An Enemy from Within
By Paul Anozie
()
About this ebook
This is the story of Samuel Efe Omoruyi, a teenager with an interesting combination of zeal, intellect, and a carefree attitude. He is a young man motivated by the life he must lead, by the responsibility he must see through and by the blood that runs through his veins. But then, he is a young adult who, like most young adults, is laden with emotions; emotions that easily make them victims of circumstances in which they find themselves.
Samuel's life is flooded with ironies and contradictions. He is someone who speaks out against corruption, yet he includes the names of his three siblings in the university payroll. He is keen to advocate justice for the downtrodden, yet weak in defending victims of injustice. Above all, he is the classic nerd in search of meaning and fulfilment amidst the harsh conditions which the state has imposed to retard the flowering of its most promising citizens.

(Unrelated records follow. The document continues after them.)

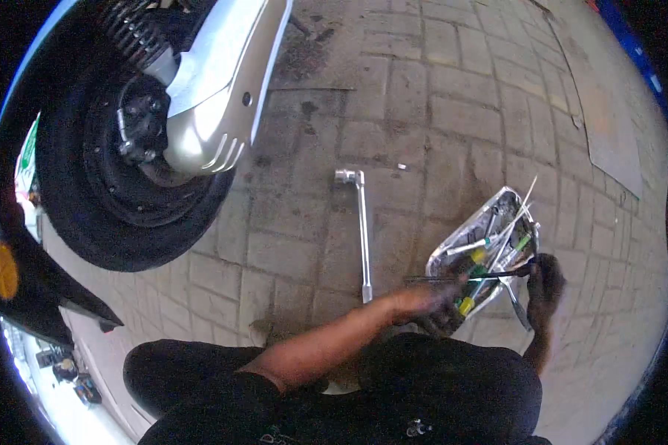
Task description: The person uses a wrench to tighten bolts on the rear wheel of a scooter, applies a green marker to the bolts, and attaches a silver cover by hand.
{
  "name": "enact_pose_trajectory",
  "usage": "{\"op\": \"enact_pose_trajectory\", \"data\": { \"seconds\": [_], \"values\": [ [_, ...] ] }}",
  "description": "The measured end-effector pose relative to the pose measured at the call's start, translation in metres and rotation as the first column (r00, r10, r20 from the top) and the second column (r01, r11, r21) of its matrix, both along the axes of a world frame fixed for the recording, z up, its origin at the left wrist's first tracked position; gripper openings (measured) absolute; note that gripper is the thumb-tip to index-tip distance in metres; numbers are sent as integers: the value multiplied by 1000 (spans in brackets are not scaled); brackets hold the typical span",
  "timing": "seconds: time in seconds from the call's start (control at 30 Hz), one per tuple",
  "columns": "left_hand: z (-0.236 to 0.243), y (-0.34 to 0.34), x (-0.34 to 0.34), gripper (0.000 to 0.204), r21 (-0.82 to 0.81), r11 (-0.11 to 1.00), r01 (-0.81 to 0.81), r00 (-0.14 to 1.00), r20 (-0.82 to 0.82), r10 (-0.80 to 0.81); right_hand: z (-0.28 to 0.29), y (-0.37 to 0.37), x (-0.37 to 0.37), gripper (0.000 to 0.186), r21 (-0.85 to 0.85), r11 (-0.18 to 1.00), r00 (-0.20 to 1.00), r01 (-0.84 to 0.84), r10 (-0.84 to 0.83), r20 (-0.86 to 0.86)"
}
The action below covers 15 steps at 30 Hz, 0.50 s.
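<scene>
A silver metal tray [453, 239] of tools lies on the paving at front right. Inside it are screwdrivers with yellow-and-green handles [479, 256] and several thin metal tools. My left hand [445, 302] reaches over its near left edge, against the handles; its fingers are dark and blurred, so their grip is unclear. On the tray's right side, my right hand [546, 285] is closed on the end of a long thin dark tool [501, 275], which crosses the tray toward my left hand. A silver L-shaped socket wrench [363, 237] lies left of the tray.
A scooter's wheel [133, 215], with a silver cover [208, 126] and a coil spring above, stands at the left. A small white piece [401, 167] rests on the paving beyond the wrench. A flat grey sheet [608, 141] lies at far right.
</scene>
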<state>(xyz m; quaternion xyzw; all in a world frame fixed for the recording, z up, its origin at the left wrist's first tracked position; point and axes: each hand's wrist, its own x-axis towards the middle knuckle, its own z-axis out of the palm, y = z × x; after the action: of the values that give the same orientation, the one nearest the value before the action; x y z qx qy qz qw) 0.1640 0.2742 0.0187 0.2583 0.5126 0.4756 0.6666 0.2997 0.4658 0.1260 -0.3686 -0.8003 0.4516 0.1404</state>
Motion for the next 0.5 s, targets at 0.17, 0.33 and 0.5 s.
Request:
{"op": "enact_pose_trajectory", "data": {
  "seconds": [0.17, 0.33, 0.5],
  "values": [
    [66, 18, -74, 42, -168, 534, -829, 383, 525, 760, 8, 1, -63, 27, -104, 993, 954, 56, -84, -289],
    [112, -9, -175, 32, 159, 218, -963, 258, 316, 913, 8, -31, -131, 33, -123, 983, 888, -135, 65, -456],
    [133, -21, -206, 19, 254, 236, -938, 286, 183, 941, -3, -43, -158, 21, 228, 967, 896, -111, 197, -397]
  ]
}}
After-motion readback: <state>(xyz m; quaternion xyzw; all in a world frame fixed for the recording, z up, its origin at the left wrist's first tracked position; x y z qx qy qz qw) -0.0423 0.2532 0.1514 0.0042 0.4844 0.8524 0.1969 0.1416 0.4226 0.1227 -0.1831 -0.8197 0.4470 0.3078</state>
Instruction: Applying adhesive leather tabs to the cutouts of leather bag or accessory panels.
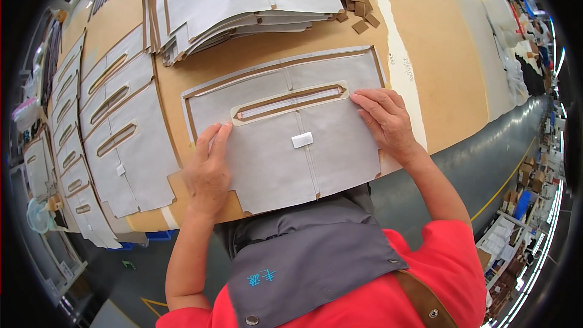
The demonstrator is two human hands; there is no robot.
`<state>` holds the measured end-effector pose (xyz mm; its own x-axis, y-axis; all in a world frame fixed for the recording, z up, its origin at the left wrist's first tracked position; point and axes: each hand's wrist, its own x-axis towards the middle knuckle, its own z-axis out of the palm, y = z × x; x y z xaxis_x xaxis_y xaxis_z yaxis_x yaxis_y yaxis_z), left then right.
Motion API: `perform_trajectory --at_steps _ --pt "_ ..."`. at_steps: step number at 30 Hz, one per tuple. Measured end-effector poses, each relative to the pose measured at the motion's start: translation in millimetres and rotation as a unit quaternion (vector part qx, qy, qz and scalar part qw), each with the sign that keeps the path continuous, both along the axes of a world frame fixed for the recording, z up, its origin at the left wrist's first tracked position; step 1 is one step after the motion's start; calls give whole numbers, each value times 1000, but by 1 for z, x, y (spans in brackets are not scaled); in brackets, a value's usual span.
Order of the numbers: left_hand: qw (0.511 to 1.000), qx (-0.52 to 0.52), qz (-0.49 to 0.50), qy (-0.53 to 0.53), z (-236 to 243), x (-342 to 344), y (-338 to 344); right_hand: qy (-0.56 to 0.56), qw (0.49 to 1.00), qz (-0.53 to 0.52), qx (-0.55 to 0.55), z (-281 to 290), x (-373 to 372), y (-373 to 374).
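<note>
A flat grey panel (273,164) with brown edging lies in front of me at the table's near edge. Near its top runs a long slot framed by a pale strip (255,118), with brown borders and a light band inside. Below the slot sits a small white tab (302,140). My left hand (208,167) closes on the panel's left side, fingertips at the slot's left end. At the slot's other end, my right hand (388,123) grips the right side with bent fingers. Both thumbs are partly hidden. A brown-edged grey section (243,88) extends behind the slot.
A stack of similar grey panels (243,0) stands at the back, beside loose small brown squares (359,25). Overlapping slotted panels (115,170) lie in rows on the left. A torn cream paper strip (401,73) lies along the tan tabletop (449,79) to the right.
</note>
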<state>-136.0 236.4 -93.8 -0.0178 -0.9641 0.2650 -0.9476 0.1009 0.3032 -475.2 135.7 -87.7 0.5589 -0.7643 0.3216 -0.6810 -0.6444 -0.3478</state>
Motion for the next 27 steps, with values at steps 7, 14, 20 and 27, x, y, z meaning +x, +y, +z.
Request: perform_trajectory --at_steps 7,14,20,27 --pt "1000 16 -4 -2 2 -2 -2 3 1000 2 -26 -5 -2 -5" --pt "999 23 3 -24 2 -1 -3 -10 1000 1 -26 -8 -2 -7" --pt "999 -14 0 37 -2 1 0 -10 998 16 -55 -10 -3 -5" --pt "759 152 90 627 34 -13 -6 -85 996 -15 2 5 -1 7"
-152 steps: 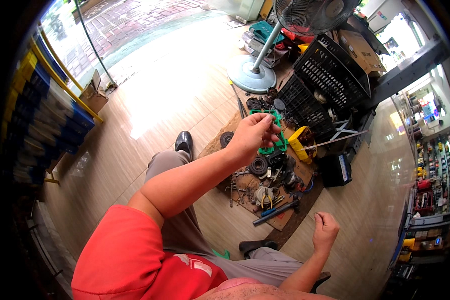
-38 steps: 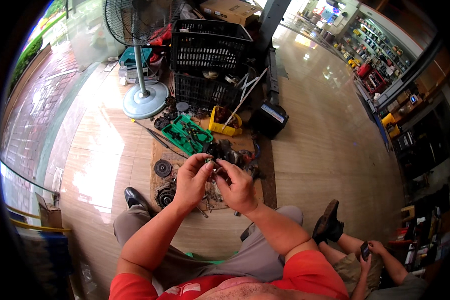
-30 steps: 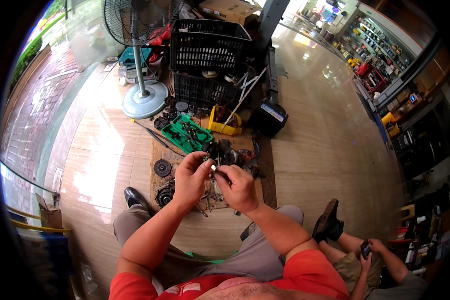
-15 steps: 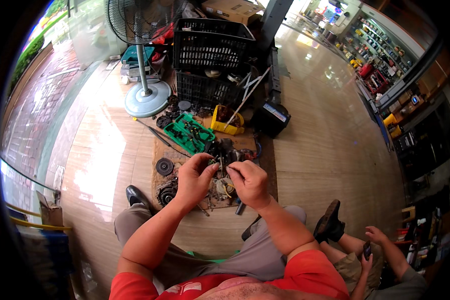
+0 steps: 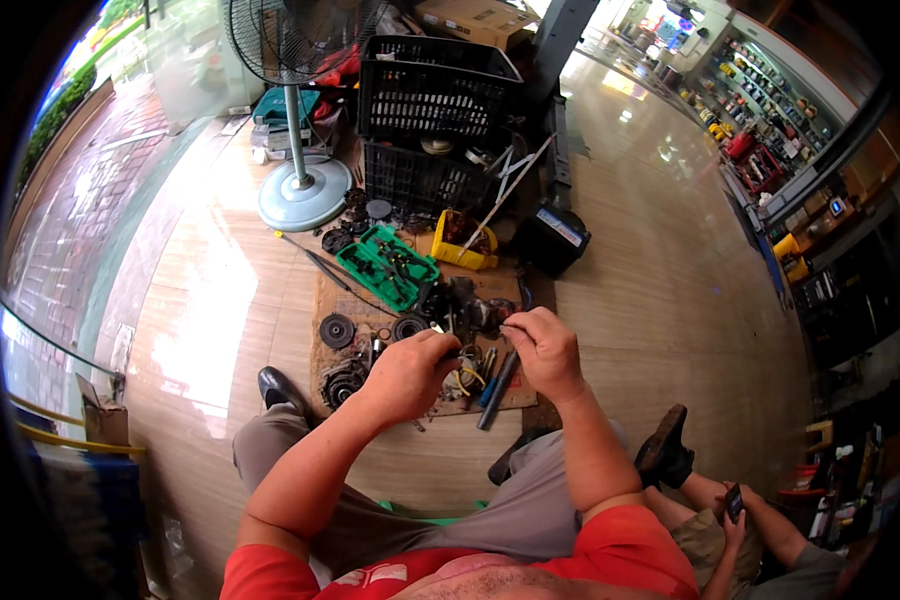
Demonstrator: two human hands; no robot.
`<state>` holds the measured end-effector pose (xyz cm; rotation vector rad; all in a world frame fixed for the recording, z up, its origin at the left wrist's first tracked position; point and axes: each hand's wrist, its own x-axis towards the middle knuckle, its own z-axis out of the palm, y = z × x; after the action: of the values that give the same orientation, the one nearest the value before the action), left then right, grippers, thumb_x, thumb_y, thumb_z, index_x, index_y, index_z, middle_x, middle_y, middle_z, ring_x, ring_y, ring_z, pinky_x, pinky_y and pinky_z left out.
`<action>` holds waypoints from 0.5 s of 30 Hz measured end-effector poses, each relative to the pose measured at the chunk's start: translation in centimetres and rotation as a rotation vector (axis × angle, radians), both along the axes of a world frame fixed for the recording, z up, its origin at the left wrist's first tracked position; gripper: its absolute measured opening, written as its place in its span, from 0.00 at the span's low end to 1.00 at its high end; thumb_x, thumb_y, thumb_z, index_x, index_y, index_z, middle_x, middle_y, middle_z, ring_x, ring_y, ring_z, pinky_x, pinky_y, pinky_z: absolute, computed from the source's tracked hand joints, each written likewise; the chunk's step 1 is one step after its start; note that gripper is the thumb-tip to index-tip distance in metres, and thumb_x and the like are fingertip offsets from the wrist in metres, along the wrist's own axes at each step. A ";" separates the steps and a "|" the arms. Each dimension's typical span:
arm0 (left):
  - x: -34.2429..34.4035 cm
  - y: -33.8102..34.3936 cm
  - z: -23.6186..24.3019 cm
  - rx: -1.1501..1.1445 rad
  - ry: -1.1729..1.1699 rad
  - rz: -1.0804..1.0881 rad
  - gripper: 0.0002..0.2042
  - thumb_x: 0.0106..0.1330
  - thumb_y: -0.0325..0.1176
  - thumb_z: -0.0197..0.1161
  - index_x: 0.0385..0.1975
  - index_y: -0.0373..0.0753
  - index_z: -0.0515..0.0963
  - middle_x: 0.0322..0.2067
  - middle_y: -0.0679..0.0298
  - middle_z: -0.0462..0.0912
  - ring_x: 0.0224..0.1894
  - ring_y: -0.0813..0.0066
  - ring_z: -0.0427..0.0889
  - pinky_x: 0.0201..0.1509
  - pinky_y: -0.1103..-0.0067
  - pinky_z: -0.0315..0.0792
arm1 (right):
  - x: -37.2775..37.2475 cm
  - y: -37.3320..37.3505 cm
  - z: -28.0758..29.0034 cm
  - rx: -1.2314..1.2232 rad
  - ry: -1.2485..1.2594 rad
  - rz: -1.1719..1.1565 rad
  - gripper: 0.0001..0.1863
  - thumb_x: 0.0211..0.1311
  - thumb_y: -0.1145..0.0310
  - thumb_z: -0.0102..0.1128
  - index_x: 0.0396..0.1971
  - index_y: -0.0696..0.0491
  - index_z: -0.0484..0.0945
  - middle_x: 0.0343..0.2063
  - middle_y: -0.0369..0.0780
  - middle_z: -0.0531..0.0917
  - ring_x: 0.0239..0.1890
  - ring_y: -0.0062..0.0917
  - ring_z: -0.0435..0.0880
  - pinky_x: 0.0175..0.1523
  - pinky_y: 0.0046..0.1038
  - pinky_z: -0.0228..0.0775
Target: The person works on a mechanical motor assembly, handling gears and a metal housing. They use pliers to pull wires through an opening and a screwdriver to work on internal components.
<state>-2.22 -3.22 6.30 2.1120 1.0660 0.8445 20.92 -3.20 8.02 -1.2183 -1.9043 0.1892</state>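
Note:
My left hand point(image 5: 404, 374) is curled over the parts, lower and a little left of my right; what its fingertips hold is hidden. My right hand point(image 5: 548, 355) is in a pinch, apart from the left, on something too small to name. Beneath them on stained cardboard point(image 5: 327, 296) lie a dark metal assembly point(image 5: 462, 305), a dark ring part point(image 5: 337, 331), a geared part point(image 5: 344, 384) and a dark bar point(image 5: 498, 390). An open green tool case point(image 5: 388, 270) lies beyond my hands, beside a yellow bin point(image 5: 463, 240) of parts.
Behind stand a fan point(image 5: 302, 186), black crates point(image 5: 437, 90) and a black battery point(image 5: 552, 243). A co-worker's hand point(image 5: 734, 515) at lower right holds a phone point(image 5: 735, 500). Glass-fronted shelves point(image 5: 760, 110) are at upper right, stacked blue items point(image 5: 70, 490) at lower left.
My hands have moved apart: the right went right and slightly up, while the left shifted down and turned its back upward. The view has shifted slightly.

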 end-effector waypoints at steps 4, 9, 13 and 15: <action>-0.6 0.3 0.6 -0.040 0.046 0.039 0.09 0.67 0.33 0.62 0.43 0.36 0.79 0.42 0.51 0.81 0.45 0.48 0.81 0.48 0.62 0.75 | 2.1 0.3 0.0 -0.025 -0.073 -0.070 0.04 0.57 0.77 0.67 0.32 0.57 0.81 0.27 0.43 0.79 0.30 0.37 0.80 0.35 0.31 0.72; -1.3 0.7 0.8 -0.079 -0.011 0.087 0.10 0.68 0.31 0.60 0.45 0.35 0.78 0.41 0.49 0.82 0.44 0.46 0.80 0.48 0.62 0.74 | 4.6 0.4 -0.1 -0.053 -0.141 -0.177 0.05 0.58 0.72 0.67 0.32 0.56 0.82 0.30 0.44 0.80 0.34 0.40 0.81 0.38 0.35 0.74; -1.9 1.2 0.7 -0.195 -0.161 0.103 0.10 0.70 0.29 0.58 0.48 0.34 0.77 0.35 0.52 0.83 0.37 0.54 0.82 0.43 0.68 0.76 | 6.5 0.2 -0.1 -0.106 -0.190 -0.252 0.05 0.59 0.72 0.66 0.33 0.56 0.82 0.31 0.45 0.81 0.35 0.42 0.81 0.40 0.36 0.74; -2.0 1.3 0.8 -0.345 -0.292 0.104 0.10 0.72 0.29 0.57 0.48 0.33 0.77 0.32 0.56 0.83 0.33 0.63 0.82 0.40 0.73 0.75 | 7.2 0.0 -0.1 -0.208 -0.218 -0.280 0.09 0.59 0.71 0.67 0.38 0.56 0.82 0.34 0.45 0.81 0.38 0.41 0.81 0.43 0.37 0.73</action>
<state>-4.18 -1.92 7.14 1.6057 1.0826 0.9123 28.08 -3.18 7.93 -1.6905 -1.9053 0.1099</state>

The eventful story of Samuel begins in the ancient city of Benin. It opens with the story of his return to Nigeria after four years of exile for being on the list of "most-wanted criminals" by the government.
The factors that facilitate his later actions are revealed. First, he is marked down in the University Matriculation Examination but could not get justice in his bid to get his score reviewed. His Father is cheated out of an opportunity for a course abroad because he refused to give bribes to his superior. He is subsequently made to retire from the army with little or no source of survival for his large family.

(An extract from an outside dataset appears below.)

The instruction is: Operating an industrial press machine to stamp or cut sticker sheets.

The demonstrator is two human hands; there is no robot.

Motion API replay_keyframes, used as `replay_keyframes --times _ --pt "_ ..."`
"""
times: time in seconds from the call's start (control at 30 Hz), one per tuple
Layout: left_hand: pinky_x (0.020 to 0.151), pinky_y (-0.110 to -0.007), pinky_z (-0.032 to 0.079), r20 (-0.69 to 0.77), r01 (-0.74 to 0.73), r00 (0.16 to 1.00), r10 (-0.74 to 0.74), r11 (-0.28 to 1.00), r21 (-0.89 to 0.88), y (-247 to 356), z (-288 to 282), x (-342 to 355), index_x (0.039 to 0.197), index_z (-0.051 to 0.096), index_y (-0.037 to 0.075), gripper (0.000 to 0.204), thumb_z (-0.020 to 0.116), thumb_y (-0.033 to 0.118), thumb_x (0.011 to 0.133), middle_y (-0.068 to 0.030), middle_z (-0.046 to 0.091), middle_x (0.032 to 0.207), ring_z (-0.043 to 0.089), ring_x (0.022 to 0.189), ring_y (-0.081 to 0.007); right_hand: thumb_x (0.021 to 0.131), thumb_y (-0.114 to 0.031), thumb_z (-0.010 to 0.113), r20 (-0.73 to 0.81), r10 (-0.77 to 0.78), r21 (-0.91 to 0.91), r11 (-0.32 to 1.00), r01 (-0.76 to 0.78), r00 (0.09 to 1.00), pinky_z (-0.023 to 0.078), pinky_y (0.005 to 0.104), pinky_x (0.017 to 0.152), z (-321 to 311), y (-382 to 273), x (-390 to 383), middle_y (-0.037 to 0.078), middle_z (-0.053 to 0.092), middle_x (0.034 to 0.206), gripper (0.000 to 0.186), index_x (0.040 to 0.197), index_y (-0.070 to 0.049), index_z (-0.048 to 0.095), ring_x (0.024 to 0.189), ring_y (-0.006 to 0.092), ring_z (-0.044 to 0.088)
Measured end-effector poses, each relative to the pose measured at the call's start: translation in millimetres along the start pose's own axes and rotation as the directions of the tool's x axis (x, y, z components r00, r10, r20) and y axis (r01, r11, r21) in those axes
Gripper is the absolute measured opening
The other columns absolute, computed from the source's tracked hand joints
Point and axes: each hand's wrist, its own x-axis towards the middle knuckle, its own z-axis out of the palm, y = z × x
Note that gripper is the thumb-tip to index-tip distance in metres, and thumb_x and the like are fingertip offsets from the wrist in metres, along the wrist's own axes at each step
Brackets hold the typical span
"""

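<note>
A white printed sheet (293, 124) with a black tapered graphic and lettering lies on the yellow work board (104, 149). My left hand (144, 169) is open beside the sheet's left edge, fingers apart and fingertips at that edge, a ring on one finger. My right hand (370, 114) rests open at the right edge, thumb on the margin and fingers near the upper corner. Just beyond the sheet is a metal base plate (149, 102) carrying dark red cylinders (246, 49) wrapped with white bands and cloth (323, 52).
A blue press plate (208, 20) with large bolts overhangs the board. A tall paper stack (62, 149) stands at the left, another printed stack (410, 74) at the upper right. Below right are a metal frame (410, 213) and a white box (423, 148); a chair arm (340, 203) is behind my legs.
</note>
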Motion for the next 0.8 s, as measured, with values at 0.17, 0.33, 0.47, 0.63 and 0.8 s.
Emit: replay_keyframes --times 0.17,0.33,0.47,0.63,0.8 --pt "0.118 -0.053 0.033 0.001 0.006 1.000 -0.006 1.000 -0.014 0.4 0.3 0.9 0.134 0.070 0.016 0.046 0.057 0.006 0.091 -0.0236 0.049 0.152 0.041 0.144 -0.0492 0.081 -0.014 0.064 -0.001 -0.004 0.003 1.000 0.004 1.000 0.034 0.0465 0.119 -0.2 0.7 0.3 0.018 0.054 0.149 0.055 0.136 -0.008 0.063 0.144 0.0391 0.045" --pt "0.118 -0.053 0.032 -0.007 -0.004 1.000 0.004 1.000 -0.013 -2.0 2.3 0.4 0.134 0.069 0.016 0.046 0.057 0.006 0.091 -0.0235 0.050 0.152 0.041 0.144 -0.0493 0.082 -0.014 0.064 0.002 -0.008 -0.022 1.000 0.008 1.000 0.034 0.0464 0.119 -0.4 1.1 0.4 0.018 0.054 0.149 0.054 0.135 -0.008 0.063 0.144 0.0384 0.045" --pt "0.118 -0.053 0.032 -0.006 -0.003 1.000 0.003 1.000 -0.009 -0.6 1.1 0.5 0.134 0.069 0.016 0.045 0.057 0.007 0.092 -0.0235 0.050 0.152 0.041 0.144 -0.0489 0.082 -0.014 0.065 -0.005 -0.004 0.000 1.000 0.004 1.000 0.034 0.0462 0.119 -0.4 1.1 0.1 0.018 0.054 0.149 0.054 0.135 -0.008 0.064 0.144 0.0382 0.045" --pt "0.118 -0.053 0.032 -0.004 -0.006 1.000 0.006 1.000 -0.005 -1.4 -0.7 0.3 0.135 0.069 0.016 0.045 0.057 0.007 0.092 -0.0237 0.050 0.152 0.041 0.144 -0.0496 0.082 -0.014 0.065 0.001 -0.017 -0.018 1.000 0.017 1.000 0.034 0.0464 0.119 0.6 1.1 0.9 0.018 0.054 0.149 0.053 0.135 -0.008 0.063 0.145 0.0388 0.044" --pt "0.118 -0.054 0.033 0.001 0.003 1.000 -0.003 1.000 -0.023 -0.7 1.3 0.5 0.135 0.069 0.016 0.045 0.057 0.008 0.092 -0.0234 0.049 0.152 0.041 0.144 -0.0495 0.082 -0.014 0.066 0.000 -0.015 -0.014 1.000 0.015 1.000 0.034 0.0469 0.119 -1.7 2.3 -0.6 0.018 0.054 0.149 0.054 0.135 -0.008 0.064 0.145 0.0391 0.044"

In a bid to help in saving his family from poverty, Samuel involves himself in a ghost-worker affair and goes into hiding when his crime was found out. His effort to elude capture forces him into exile, poverty, monotonous living, and a series of criminal acts in a bid to cover up previous crimes. Life abroad is marked with alternating spells of pain and respite, hopes and betrayals. In the end, he is forced back to Nigeria, leaving his children, his wife and his life behind in France.
Samuel’s fate brings into relief questions that have troubled mankind since the beginning of time: Is our life path determined by willful actions and conscious choices, or are we simply pencils in the hand of unseen forces?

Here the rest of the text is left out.